(via Smashingl Lists)
A. R says
9 January 2013 at 11:06 pm
Great source of atropine!
9 January 2013 at 11:59 pm
Gasp. That’s no moon!
StevoR, fallible human being says
10 January 2013 at 12:39 am
No star either.
10 January 2013 at 12:49 am
Kinda off topic (but I got interested, then sidetracked)
Check out: Rhizanthes infanticida & Hydnora africana.
I’ll leave you to discover the wonders of the Underground Orchid!
Some plants are just plain weird!
10 January 2013 at 12:56 am
Oooh look here it is!
Ladies and gentleman: Rhizantheria gardneri.
Isn’t evolution amazing!
10 January 2013 at 1:04 am
Idiot! I meant Rhizanthella gardneri. My apologies.
10 January 2013 at 1:45 am
Maybe neither star nor moon but an impressive flower anyhow o’course!
10 January 2013 at 8:24 am
Moonflowers are wonderful, I grow some every year. However, did you realize that the Smashing Lists description is pushing woo? And has mistakes all over the place!
Moon flowers (Botanical name: Ipomoea) are called moon flowers because they bloom in moonlight. These are beautiful pink or white flowers. The flowers quickly open at night and last the entire night. They close when the sunlight touches their petals. The plant has a height of up to 15 feet. The propagation is by seed. The flower should by planted when the moon is new or increasing.
As an obsessive gardener, the whole plant by the moon variety of woo is a massive peeve of mine, and harder to stamp out than kudzu.
The author also seems to be conflating two species of Ipomoea, the moonflower Ipomoea alba and the large root morning glory Ipomoea macrorhiza. Neither requires moonlight for blooming. The moonflowers I grow, Ipomoea alba , open in late afternoon and hold their blooms until the sunlight begins to intensify the next morning. Large root morning glories are considered noxious weeds in some places, and I have seen them blooming under a hot July sun in the middle of an open field.
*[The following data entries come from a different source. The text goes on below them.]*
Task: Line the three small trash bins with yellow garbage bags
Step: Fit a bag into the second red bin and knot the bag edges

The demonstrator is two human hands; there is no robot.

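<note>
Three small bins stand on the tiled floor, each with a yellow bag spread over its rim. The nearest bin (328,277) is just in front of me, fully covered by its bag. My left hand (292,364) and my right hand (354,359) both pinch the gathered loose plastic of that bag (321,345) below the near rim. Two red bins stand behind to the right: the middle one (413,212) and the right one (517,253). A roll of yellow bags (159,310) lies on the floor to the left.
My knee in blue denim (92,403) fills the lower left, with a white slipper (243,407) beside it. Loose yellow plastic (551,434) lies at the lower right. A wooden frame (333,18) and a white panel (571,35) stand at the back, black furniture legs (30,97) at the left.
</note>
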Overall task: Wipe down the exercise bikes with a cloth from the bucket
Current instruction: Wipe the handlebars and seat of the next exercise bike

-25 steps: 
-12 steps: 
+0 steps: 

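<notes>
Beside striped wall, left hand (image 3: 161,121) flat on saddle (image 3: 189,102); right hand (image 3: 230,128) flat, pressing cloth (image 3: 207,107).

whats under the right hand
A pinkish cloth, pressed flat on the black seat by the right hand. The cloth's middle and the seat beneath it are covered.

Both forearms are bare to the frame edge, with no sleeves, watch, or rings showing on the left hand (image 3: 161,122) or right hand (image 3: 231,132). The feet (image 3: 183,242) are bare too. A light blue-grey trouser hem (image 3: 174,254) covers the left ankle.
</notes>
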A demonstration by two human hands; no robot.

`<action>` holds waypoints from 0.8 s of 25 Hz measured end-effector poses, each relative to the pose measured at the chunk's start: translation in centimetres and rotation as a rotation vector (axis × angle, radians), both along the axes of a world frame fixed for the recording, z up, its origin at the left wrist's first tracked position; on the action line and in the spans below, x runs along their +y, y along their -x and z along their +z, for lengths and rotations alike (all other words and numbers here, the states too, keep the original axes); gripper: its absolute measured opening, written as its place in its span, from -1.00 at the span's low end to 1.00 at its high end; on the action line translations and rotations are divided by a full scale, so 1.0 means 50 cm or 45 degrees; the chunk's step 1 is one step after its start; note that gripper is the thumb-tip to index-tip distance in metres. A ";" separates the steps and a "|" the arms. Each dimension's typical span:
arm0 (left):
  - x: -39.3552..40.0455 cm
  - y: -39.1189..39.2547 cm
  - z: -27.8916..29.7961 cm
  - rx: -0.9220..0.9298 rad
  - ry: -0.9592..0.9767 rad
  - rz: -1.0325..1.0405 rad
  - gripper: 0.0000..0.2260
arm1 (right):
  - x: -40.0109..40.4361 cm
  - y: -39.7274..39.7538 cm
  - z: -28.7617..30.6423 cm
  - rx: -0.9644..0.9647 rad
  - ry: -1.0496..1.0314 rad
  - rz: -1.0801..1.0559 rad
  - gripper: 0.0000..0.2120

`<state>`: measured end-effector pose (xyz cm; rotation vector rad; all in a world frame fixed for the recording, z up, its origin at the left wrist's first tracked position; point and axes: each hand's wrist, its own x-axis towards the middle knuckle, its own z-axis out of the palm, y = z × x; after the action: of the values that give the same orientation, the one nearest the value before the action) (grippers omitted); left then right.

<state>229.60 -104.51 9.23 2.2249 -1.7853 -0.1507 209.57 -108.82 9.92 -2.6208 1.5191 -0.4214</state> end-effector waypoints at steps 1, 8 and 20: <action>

So, what is the nerd equivalent of “This is why we can’t have nice things”? You know, when you have a perfectly nice picture of a beautiful flower with a lyrical name like ‘moonflower’, but you can’t sit back and enjoy it because your inner geek is flailing about shrieking “Error! Error!” and you’re completely unable to just let it go?
10 January 2013 at 9:24 am
Looks like Datura. one of mine over-wintered last year and took over the flower bed. Some nights I had more than 30 blooms open. Very fragrant, too.
10 January 2013 at 9:46 am
I thought it looked more Datura than Ipomoea, too; but it was called Ipomoea in the blurb. Don’t know why I thought the genus would be correct when so much else was wrong. I guess the violent ‘ARGH!’ response to the planting by the moon woo locked me onto the written errors and made me forget the picture identification error.
10 January 2013 at 9:48 am
Definitely Datura. Love those flowers, and I love how they look when they’re just about to open and just done closing. Also like how the chickens don’t pick them bare :) Yey toxic plants?
10 January 2013 at 10:49 am
At first blush, I too thought of Datura, but the blooms don’t look large enough and the tube they live in during the day seem to be absent in the other photos.
They are indeed quite toxic (the primary reason we haven’t had them in our yard – too many curious kids around), but their aroma is exquisite!
Strom und Drang says
10 January 2013 at 3:02 pm
I agree, it looks like a datura to me.
I have one of these trying to take over the front yard, and when its blossoms open, bees come from all around to pollinate them. Sometimes large bumblebees get stuck inside the deep, narrow funnels of the flowers; the petal surface is too smooth for them to get any purchase with their feet and they’re trapped in a space too tight to flap their wings.
I think the bumblebees usually get out eventually. I’m a bleeding heart though, so whenever I walk by the datura, I always stop to gently shake distressed bees out of the flowers.
11 January 2013 at 12:46 pm
What an oddity – a flower with rotation symmetry but broken reflection symmetry due to that twirling. Reducing its symmetry from D5 to C5.